**TASK OBJECTIVE**: Repeat each line of the material below without change.
***** DATA EXCERPT *****
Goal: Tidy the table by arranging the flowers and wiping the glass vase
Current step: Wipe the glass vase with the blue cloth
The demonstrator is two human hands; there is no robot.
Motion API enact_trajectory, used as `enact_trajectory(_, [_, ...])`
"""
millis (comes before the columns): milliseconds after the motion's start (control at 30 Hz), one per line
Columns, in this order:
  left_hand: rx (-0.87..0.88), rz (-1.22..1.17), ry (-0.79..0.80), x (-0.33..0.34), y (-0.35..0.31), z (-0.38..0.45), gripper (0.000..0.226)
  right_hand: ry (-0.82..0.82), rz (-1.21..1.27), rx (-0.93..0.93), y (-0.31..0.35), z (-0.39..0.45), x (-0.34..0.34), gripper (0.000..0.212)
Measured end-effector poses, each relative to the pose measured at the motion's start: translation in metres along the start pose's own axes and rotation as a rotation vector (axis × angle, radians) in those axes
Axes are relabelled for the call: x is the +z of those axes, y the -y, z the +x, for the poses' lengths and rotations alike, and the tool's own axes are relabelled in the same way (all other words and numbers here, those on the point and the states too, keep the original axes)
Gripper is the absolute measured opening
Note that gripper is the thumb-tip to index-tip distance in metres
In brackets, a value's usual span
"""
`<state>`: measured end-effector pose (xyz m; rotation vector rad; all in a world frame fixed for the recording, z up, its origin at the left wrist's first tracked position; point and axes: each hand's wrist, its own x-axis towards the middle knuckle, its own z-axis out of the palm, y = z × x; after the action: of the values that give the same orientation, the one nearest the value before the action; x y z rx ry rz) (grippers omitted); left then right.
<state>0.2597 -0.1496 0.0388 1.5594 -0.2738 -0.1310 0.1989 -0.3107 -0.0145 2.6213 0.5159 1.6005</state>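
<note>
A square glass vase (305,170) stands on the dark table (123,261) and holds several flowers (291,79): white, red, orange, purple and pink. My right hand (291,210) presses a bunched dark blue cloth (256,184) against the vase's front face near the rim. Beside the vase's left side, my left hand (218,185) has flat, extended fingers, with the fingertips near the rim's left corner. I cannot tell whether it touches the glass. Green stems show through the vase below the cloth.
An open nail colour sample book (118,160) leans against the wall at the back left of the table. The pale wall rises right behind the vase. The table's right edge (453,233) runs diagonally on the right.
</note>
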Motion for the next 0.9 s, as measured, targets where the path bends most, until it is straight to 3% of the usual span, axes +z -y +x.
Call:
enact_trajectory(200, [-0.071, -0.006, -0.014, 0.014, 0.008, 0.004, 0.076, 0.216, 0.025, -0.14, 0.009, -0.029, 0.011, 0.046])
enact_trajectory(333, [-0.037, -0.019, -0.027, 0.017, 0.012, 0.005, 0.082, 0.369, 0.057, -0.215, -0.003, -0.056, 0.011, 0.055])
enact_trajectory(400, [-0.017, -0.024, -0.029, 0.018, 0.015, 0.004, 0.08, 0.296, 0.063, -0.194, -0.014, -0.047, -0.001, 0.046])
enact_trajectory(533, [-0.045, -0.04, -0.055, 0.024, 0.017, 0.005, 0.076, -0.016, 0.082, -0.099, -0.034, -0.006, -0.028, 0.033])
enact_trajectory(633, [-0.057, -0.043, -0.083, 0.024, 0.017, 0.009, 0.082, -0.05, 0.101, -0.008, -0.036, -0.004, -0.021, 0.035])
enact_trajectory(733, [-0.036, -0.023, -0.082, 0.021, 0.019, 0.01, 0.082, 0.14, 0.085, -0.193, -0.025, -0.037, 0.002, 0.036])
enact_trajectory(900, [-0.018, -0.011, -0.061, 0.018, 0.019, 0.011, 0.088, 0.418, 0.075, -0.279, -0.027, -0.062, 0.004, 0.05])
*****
**WRITTEN RESPONSE**:
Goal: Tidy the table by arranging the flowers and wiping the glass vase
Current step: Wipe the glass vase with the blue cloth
The demonstrator is two human hands; there is no robot.
Motion API enact_trajectory, used as `enact_trajectory(_, [_, ...])`
"""
millis (comes before the columns): milliseconds after the motion's start (control at 30 Hz), one per line
Columns, in this order:
  left_hand: rx (-0.87..0.88), rz (-1.22..1.17), ry (-0.79..0.80), x (-0.33..0.34), y (-0.35..0.31), z (-0.38..0.45), gripper (0.000..0.226)
  right_hand: ry (-0.82..0.82), rz (-1.21..1.27), rx (-0.93..0.93), y (-0.31..0.35), z (-0.39..0.45), x (-0.34..0.34), gripper (0.000..0.212)
Measured end-effector poses, each relative to the pose measured at the motion's start: translation in metres along the start pose's own axes and rotation as a rotation vector (axis × angle, radians) in those axes
Axes are relabelled for the call: x is the +z of those axes, y the -y, z the +x, for the poses' lengths and rotations alike, and the tool's own axes are relabelled in the same way (all other words and numbers here, those on the point and the states too, keep the original axes)
Gripper is the absolute measured opening
Note that gripper is the thumb-tip to index-tip distance in metres
In brackets, a value's usual span
"""
`<state>`: measured end-effector pose (xyz m; rotation vector rad; all in a world frame fixed for the recording, z up, its origin at the left wrist's first tracked position; point and axes: each hand's wrist, its own x-axis towards the middle knuckle, its own z-axis out of the palm, y = z × x; after the action: of the values that give the same orientation, the one nearest the value before the action; x y z rx ry rz) (grippers omitted); left then right.
<state>0.2597 -0.1496 0.0388 1.5594 -0.2738 -0.1310 0.1989 -0.3107 -0.0145 2.6213 0.5159 1.6005</state>
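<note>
A square glass vase (305,170) stands on the dark table (123,261) and holds several flowers (291,79): white, red, orange, purple and pink. My right hand (291,210) presses a bunched dark blue cloth (256,184) against the vase's front face near the rim. Beside the vase's left side, my left hand (218,185) has flat, extended fingers, with the fingertips near the rim's left corner. I cannot tell whether it touches the glass. Green stems show through the vase below the cloth.
An open nail colour sample book (118,160) leans against the wall at the back left of the table. The pale wall rises right behind the vase. The table's right edge (453,233) runs diagonally on the right.
</note>
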Motion for the next 0.9 s, as measured, targets where the path bends most, until it is straight to 3% of the usual span, axes +z -y +x.
Call:
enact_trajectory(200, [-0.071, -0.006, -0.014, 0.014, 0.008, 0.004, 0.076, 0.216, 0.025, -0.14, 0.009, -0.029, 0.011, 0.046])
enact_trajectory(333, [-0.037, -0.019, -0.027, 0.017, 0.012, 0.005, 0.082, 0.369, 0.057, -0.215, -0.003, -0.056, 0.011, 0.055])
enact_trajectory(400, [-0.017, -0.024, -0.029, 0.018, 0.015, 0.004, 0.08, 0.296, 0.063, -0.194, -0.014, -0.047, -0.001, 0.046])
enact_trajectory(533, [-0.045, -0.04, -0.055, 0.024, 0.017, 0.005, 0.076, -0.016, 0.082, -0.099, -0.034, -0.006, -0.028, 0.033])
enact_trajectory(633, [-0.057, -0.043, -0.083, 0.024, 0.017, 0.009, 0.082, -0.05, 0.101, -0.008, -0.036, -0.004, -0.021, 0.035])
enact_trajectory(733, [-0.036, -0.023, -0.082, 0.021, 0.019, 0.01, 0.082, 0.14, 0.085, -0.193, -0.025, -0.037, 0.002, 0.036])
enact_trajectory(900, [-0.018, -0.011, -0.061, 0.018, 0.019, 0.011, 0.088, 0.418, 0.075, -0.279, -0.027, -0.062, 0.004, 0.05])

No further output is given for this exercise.